◆ **Assigned task**:
Would you find each line in the entries below with the string "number" and copy it?

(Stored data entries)

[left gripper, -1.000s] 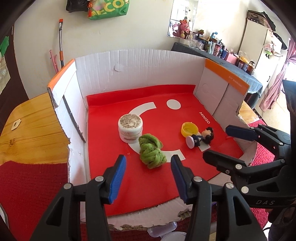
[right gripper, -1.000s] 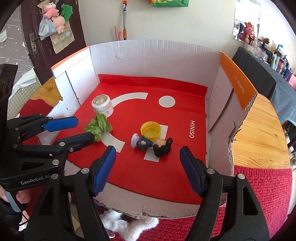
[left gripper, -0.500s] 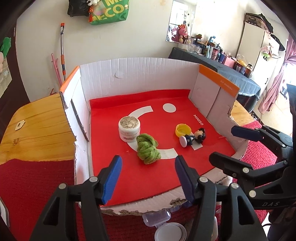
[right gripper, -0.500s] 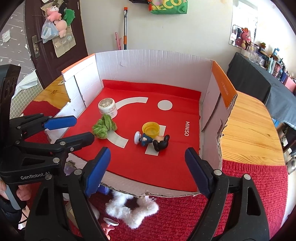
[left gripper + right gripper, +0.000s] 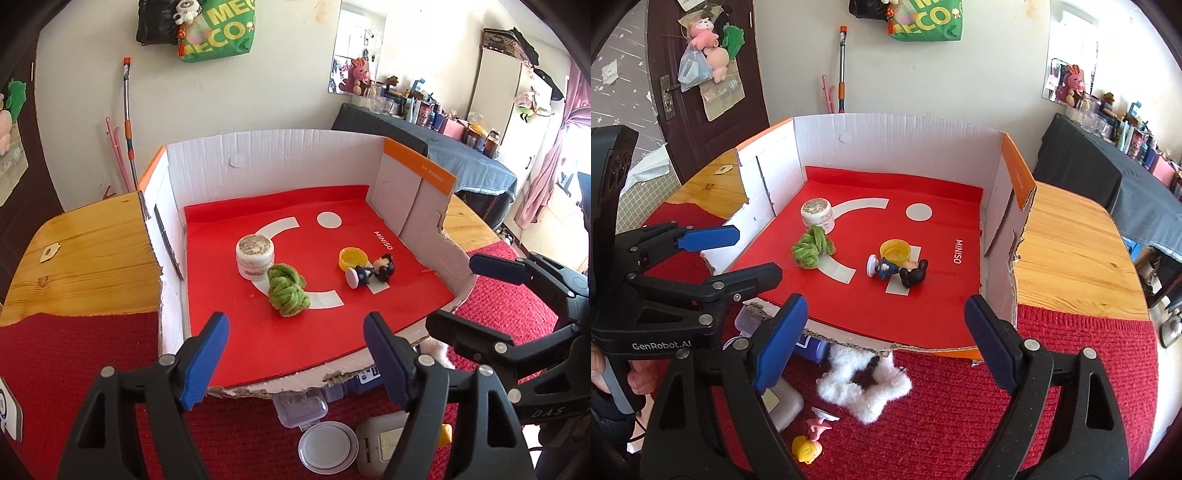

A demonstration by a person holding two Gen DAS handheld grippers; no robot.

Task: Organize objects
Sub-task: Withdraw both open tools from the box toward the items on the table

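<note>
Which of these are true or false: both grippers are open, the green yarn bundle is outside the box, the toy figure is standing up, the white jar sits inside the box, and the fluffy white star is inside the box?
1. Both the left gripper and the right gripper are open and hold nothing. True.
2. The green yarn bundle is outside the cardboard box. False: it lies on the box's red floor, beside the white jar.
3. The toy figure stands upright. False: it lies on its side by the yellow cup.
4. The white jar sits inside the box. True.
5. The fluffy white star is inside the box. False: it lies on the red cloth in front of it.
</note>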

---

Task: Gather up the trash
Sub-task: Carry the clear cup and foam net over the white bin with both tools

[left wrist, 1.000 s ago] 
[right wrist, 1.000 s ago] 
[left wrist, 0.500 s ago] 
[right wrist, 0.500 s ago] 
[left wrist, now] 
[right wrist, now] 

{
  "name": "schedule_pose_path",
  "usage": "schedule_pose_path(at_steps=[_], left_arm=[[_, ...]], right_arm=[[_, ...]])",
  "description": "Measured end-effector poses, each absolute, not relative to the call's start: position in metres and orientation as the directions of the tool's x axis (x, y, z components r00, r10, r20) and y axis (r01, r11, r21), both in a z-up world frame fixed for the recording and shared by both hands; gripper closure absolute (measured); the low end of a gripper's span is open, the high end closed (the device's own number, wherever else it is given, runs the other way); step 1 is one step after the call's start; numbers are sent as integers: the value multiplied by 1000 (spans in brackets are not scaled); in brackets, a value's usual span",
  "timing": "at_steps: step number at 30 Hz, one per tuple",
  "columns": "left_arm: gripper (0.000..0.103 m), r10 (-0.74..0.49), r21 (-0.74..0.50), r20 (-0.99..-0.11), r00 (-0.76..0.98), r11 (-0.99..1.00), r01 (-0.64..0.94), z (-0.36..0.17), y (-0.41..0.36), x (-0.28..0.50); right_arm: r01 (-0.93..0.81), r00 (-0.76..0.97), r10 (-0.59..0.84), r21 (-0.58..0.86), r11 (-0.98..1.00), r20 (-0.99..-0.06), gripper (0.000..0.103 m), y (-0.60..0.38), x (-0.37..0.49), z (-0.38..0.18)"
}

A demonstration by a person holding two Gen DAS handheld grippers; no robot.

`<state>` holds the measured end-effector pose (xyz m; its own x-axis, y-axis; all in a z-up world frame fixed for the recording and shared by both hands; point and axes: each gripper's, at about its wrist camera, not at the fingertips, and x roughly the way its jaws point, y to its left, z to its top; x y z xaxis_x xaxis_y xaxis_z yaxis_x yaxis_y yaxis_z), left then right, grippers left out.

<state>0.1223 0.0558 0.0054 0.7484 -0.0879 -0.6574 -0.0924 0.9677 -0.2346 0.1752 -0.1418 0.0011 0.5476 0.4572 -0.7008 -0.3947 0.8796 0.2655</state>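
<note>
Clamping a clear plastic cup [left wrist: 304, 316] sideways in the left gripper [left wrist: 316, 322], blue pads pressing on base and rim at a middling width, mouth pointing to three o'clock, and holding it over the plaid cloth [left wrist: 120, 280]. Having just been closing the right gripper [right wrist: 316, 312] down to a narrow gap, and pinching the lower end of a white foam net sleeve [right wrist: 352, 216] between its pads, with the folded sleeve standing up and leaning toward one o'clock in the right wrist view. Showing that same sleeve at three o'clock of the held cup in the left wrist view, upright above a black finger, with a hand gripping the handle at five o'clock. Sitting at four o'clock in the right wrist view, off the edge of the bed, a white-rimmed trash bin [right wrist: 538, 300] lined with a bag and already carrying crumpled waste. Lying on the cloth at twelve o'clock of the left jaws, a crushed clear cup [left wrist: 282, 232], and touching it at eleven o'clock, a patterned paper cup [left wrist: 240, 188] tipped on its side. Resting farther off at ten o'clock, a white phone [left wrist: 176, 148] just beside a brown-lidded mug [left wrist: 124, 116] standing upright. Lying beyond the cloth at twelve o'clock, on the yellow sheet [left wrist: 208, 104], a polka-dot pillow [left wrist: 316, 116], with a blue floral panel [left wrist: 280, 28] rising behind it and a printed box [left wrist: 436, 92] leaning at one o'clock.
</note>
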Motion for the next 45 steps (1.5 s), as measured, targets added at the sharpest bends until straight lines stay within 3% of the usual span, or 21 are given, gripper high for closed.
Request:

◆ **Response to the task**:
  "description": "Measured end-effector poses, each absolute, not relative to the call's start: position in metres and orientation as the directions of the tool's x axis (x, y, z components r00, r10, r20) and y axis (r01, r11, r21), both in a z-up world frame fixed for the recording and shared by both hands; gripper closure absolute (measured); the low end of a gripper's span is open, the high end closed (the device's own number, wherever else it is given, runs the other way); step 1 is one step after the call's start; numbers are sent as integers: the value multiplied by 1000 (spans in brackets are not scaled); in brackets, a value's usual span",
  "timing": "at_steps: step number at 30 Hz, one per tuple",

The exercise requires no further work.